Problem statement | Stop after the line containing "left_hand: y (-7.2"; retype every line of the data before it exactly, starting from the first.

^^^^

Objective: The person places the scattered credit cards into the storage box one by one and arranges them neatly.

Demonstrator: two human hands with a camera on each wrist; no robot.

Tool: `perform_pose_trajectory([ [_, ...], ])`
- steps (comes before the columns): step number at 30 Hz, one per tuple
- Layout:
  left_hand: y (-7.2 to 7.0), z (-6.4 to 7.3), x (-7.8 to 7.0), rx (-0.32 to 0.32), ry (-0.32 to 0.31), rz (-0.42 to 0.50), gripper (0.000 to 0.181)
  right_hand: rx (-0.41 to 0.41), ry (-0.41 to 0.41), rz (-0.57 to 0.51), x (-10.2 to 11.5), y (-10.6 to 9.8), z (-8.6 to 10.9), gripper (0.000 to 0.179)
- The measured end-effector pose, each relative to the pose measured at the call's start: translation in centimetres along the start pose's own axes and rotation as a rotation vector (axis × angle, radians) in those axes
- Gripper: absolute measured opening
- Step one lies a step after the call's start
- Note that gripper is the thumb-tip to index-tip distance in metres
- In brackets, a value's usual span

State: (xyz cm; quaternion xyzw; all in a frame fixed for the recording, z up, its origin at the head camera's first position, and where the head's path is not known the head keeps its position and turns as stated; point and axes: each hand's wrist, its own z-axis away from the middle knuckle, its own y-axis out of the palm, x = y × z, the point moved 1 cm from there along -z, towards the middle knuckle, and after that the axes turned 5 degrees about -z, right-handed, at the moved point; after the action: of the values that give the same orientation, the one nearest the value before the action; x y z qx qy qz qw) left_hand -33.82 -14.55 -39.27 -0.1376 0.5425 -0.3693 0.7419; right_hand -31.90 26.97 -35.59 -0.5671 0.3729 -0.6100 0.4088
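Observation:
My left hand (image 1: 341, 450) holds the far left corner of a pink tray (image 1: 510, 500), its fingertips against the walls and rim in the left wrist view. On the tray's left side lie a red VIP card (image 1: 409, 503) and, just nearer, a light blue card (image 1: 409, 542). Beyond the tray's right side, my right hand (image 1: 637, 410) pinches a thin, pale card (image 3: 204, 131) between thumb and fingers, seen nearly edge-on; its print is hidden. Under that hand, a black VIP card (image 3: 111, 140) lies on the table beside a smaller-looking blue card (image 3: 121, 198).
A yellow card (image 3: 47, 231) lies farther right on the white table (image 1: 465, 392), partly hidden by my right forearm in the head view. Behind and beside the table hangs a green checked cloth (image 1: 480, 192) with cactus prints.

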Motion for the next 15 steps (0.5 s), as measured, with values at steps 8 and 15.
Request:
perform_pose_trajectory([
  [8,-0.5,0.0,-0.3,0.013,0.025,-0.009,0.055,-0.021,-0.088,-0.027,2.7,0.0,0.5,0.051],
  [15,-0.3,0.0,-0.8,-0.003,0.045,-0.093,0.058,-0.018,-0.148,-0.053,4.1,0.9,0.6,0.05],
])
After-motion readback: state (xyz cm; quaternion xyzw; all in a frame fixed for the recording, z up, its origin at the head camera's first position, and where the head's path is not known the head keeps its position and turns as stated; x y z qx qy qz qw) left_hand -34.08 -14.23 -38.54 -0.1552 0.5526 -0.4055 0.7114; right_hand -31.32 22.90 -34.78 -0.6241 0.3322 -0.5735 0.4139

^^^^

Worked solution |
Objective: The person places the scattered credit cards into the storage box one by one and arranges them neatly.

Demonstrator: two human hands with a camera on each wrist; no robot.

Tool: `perform_pose_trajectory([ [_, ...], ])`
- steps (comes before the columns): step number at 30 Hz, one per tuple
- Layout:
  left_hand: y (-7.2 to 7.0), z (-6.4 to 7.3), x (-7.8 to 7.0), rx (-0.32 to 0.32), ry (-0.32 to 0.31), rz (-0.42 to 0.50), gripper (0.000 to 0.181)

This is the complete output for the exercise.